Using Notebooks in Databricks for Machine Learning
When a business is wanting to explore their data for bottlenecks and factors that contribute to customer happiness, they may try some Machine Learning models to find patterns. These models can be extremely valuable to a company and provide insights that a human would have never noticed. To generate these models, data is needed. Usually quite a bit of data.
Across the whole pipeline of building a useful model, several groups are required. Data engineers to pull in and standardize data, data scientists to create and test models, and software engineers to allow access to the model with new data. Other groups will have a stake in the process like managers and an IT department. Finding a platform to unify these groups and ease development is a hefty task. That’s where Databricks comes in.
What is Databricks?
Databricks is a platform, built on top of Apache Spark, designed for processing large amounts of data for data analysis. The founders of Databricks are the founders of Apache Spark and Databricks remains the largest contributor to the open source platform. Apache Spark is designed to efficiently process data used in iterative algorithms by making use of a cache and minimizing disk usage. Machine Learning models are a great example of the work that Apache is optimized for.
Notebooks are one of the services that Databricks offers. Think of a notebook as a word document that you can inject code into. The document is broken up into blocks of code, plain text, or graphs. Any data that is created in one block of code can be used in a later block. A simple use case of this would be pulling data in, cleaning it, and storing it in a variable or table in one block of code. Then somewhere later in the document, the data can be accessed for putting into a model. The notebook must be attached to a cluster which powers the code and data for the notebook.
By having one notebook where the whole team is working, collaboration is made much simpler. This eliminates the need for emailing files or pulling code from a repository. It’s all in one document that the team can access through a browser. The notebook is transparent with the code that is added, so all can see the progress that is being made and catch errors early in development.
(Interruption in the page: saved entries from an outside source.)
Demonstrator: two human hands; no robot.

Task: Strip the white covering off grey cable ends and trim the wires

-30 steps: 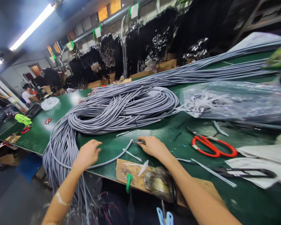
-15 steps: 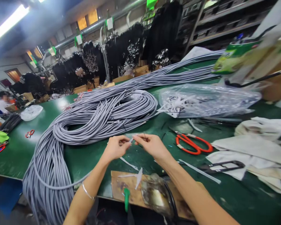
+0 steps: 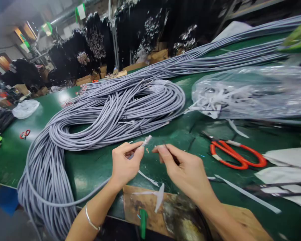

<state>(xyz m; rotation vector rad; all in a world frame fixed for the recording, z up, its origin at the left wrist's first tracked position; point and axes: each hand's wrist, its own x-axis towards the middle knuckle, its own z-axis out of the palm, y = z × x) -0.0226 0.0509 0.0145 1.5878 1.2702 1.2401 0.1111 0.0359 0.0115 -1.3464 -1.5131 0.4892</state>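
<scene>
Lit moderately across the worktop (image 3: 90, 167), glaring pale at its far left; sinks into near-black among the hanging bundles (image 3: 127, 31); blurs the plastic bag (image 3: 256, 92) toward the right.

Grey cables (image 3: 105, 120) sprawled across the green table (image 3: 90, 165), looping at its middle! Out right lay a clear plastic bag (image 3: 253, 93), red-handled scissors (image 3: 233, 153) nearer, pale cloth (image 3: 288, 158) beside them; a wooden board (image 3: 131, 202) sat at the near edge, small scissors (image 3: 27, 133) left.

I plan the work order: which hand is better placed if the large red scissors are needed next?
Probably the right hand: it is nearer the scissors, while the left hand pinches a grey cable's end.
</scene>
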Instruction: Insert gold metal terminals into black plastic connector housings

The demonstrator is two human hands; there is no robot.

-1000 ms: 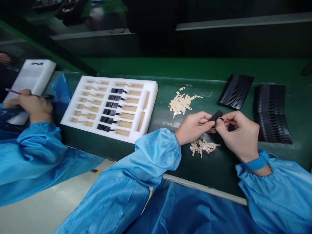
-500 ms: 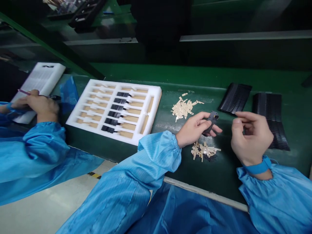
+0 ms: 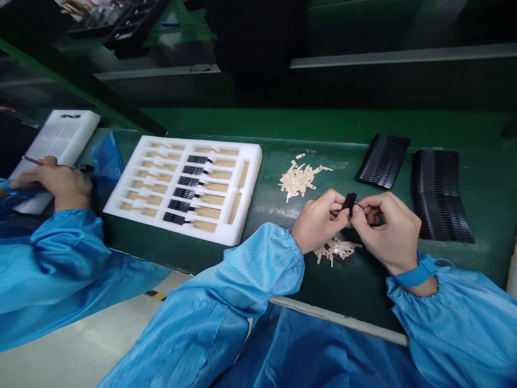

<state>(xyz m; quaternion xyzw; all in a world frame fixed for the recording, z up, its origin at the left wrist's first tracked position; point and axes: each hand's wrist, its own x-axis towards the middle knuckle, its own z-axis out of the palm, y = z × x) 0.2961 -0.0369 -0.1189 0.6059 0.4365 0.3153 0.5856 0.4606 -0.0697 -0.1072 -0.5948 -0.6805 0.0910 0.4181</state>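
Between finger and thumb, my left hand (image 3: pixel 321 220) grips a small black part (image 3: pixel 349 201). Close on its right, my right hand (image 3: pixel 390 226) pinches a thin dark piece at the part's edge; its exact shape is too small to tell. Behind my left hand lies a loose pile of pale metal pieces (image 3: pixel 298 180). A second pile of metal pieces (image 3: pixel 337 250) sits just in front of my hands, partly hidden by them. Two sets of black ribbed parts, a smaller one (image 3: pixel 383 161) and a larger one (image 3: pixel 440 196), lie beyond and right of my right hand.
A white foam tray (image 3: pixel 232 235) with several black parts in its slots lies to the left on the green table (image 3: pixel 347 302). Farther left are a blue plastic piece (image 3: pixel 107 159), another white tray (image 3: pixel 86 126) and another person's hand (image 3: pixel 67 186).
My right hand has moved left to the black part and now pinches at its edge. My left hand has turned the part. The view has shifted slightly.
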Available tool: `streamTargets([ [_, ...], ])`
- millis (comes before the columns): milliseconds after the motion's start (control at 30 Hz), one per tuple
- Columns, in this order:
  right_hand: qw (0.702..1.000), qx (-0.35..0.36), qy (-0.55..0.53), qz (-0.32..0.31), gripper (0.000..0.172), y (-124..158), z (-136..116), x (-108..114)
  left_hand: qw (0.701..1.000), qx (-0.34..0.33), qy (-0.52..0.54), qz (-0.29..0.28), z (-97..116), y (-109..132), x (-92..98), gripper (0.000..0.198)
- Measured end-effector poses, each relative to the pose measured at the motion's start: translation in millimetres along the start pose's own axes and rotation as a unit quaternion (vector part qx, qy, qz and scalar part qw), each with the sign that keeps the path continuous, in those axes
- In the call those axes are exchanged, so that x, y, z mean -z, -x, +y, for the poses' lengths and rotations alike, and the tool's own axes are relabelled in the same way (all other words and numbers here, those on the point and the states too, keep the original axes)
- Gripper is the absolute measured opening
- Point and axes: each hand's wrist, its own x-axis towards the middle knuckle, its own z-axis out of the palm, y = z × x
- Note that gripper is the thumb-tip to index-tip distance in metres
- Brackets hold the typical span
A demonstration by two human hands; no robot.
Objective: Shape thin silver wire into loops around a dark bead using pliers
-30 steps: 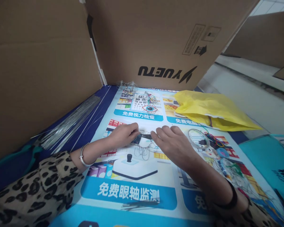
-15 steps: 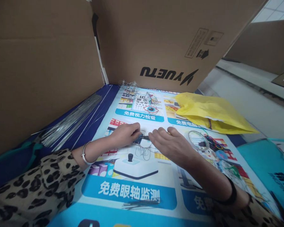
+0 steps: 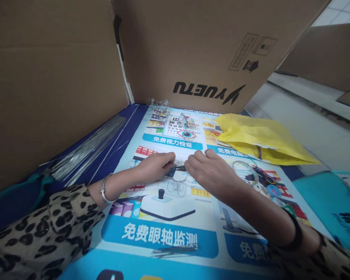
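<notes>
My left hand [image 3: 156,166] is closed in a pinch on thin wire, above the middle of the printed sheet. Facing it, my right hand [image 3: 205,167] is wrapped round a pair of pliers [image 3: 180,168]; only their dark, narrow jaws show, pointing left at the wire between my hands. The handles are hidden in my palm. Looped thin silver wire [image 3: 177,187] hangs below the jaws, its loops spreading over the print. Exactly where the jaws meet the wire is too small to tell.
Cardboard walls [image 3: 192,46] stand behind and left. Straight silver wires [image 3: 90,149] lie at the left, short dark pieces [image 3: 175,252] in front. Wire shapes [image 3: 160,107] sit at the back. A yellow bag [image 3: 256,134], a wire coil [image 3: 245,173] and coloured cords [image 3: 264,175] lie right.
My right hand has turned slightly, its fingers curling more tightly, and its forearm has shifted a little right. The pliers' jaws show more. My left hand has barely moved.
</notes>
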Motion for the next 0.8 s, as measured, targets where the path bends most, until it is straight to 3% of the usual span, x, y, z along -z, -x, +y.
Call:
streamTargets([
  [233,0.998,-0.063,-0.016,-0.011,0.014,3.4,-14.1,1.8,1.000,0.004,0.016,-0.007,0.9,0.1,-1.3,0.011],
  [500,0.978,-0.191,-0.076,-0.025,0.021,21.7,-29.4,-21.3,0.999,0.035,0.017,-0.006,0.7,-2.1,-2.0,0.012],
  [800,0.966,-0.229,-0.119,-0.024,0.021,20.9,-30.4,-24.5,0.999,0.042,0.018,-0.008,0.5,-0.7,-2.0,0.012],
])
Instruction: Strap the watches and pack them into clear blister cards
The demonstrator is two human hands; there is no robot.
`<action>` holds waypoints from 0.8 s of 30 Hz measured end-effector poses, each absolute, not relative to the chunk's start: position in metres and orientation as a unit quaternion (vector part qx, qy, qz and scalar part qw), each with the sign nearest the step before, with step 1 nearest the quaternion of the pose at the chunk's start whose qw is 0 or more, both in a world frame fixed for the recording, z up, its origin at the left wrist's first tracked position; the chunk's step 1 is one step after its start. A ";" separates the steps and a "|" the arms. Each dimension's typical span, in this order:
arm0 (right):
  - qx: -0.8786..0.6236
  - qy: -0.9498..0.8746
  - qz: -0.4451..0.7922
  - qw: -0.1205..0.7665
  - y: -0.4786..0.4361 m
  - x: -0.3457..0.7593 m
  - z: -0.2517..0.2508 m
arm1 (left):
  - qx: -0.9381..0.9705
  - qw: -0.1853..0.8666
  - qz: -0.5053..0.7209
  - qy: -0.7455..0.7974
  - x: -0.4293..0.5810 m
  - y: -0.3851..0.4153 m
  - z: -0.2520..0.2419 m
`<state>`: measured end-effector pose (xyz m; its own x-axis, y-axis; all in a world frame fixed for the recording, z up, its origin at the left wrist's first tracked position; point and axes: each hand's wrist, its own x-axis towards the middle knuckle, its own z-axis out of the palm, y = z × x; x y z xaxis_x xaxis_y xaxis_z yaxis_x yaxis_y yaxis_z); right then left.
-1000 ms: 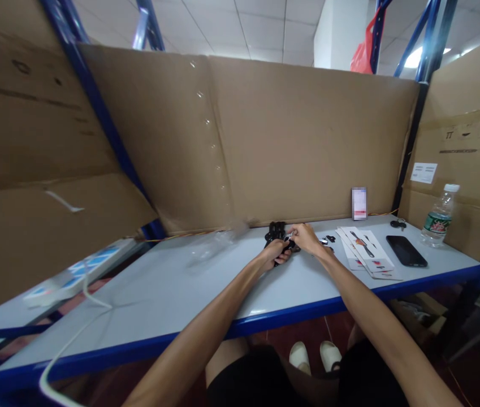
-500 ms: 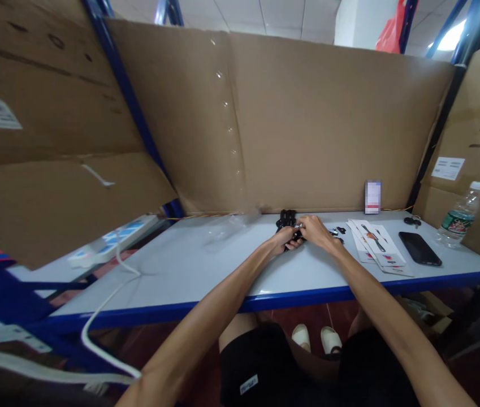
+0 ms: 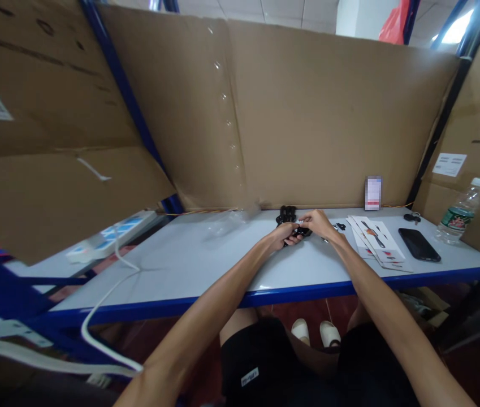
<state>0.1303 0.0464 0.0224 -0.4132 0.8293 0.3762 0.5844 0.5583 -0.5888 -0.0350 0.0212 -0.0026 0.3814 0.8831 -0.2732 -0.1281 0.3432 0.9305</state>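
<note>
Towards the back of the table, my left hand (image 3: pixel 285 235) is closed around a small dark, glossy part (image 3: pixel 305 231). My right hand (image 3: pixel 318 223) meets it from the right, its thumb and fingers pinched together at the top of that part. Whatever sits between those fingertips is too small to make out. Just behind my left hand lies a cluster of black pieces (image 3: pixel 286 214), partly covered by the hand. Small black and metallic pieces (image 3: pixel 340 226) rest to the right of my right hand.
Printed cards (image 3: pixel 381 243) lie to the right, beside a black phone (image 3: pixel 419 245). A plastic bottle (image 3: pixel 455 217), keys (image 3: pixel 411 217) and an upright screen (image 3: pixel 373 193) stand farther out. Clear plastic wrap (image 3: pixel 229 221) is at left; cardboard (image 3: pixel 307 124) closes the back. A white cable (image 3: pixel 108 297) crosses the left edge.
My right hand has shifted slightly and its wrist is bent more, with the fingers still at the dark part. My left hand keeps its hold. The view has tilted a little.
</note>
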 end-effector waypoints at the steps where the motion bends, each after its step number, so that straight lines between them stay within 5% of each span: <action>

Databricks offers you a choice with the language that you use in the notebook. You can use SQL, Python, Java, R, or Scala interchangeably. You’re not locked into one language for the entire document. Each person involved in the project can use the language that they are most comfortable with. This allows for each person to utilize their skills in the notebook, while not limiting others to their language.
Speed and Ability
Running a simulation of a model can take several hours to give one result. While trying to generate the right model, you’ll need to test several different ones. The time needed to run all these tests will quickly add up if you can’t run each one in a reasonable time. When you run a model through a notebook, you make use of a cluster that you have set up in Databricks. The cluster is optimized for these sorts of operations and you can see a significantly faster run time of a model in the cluster than on a local computer. This gives teams the ability to quickly test models and even try different ones that they previously wouldn’t have had time for.
The languages may have some basic Machine Learning models built in like linear regression in R. If you need a more complex model, you’ll probably need to use a package that has the functionality built in. Fortunately, notebooks allow 3rd party packages to be used. This gives you the full power of each language that you would expect outside of a notebook. It also gives you the ability to bring in your existing code and use inside the notebook.
Ease of Understanding
One of the great challenges of building a model is not exploring the data and running tests on it. It’s showing these models to management and presenting it in a meaningful way that they can digest. You can use the notebook to create a professional document for a presentation about the models you have created.
Notebooks allow the use of some basic graphs and images to highlight the data and models. However, there isn’t much customization supported natively. To overcome this, you can make use of other packages, such as ggplot2, to add sleek graphs and visuals. Including some of these in a presentation can help make the data stick with your audience and gives them something tangible that they can understand.
The notebooks offered from Databricks are a great choice to effectively make use of the platform. The only cost incurred for a notebook is the compute time it takes to run each section of code in the notebook. With fast runtimes, the time saved for running each model will greatly outweigh the cost of the platform. Businesses should consider using a notebook for their models if they want quick development time and high understanding with their models.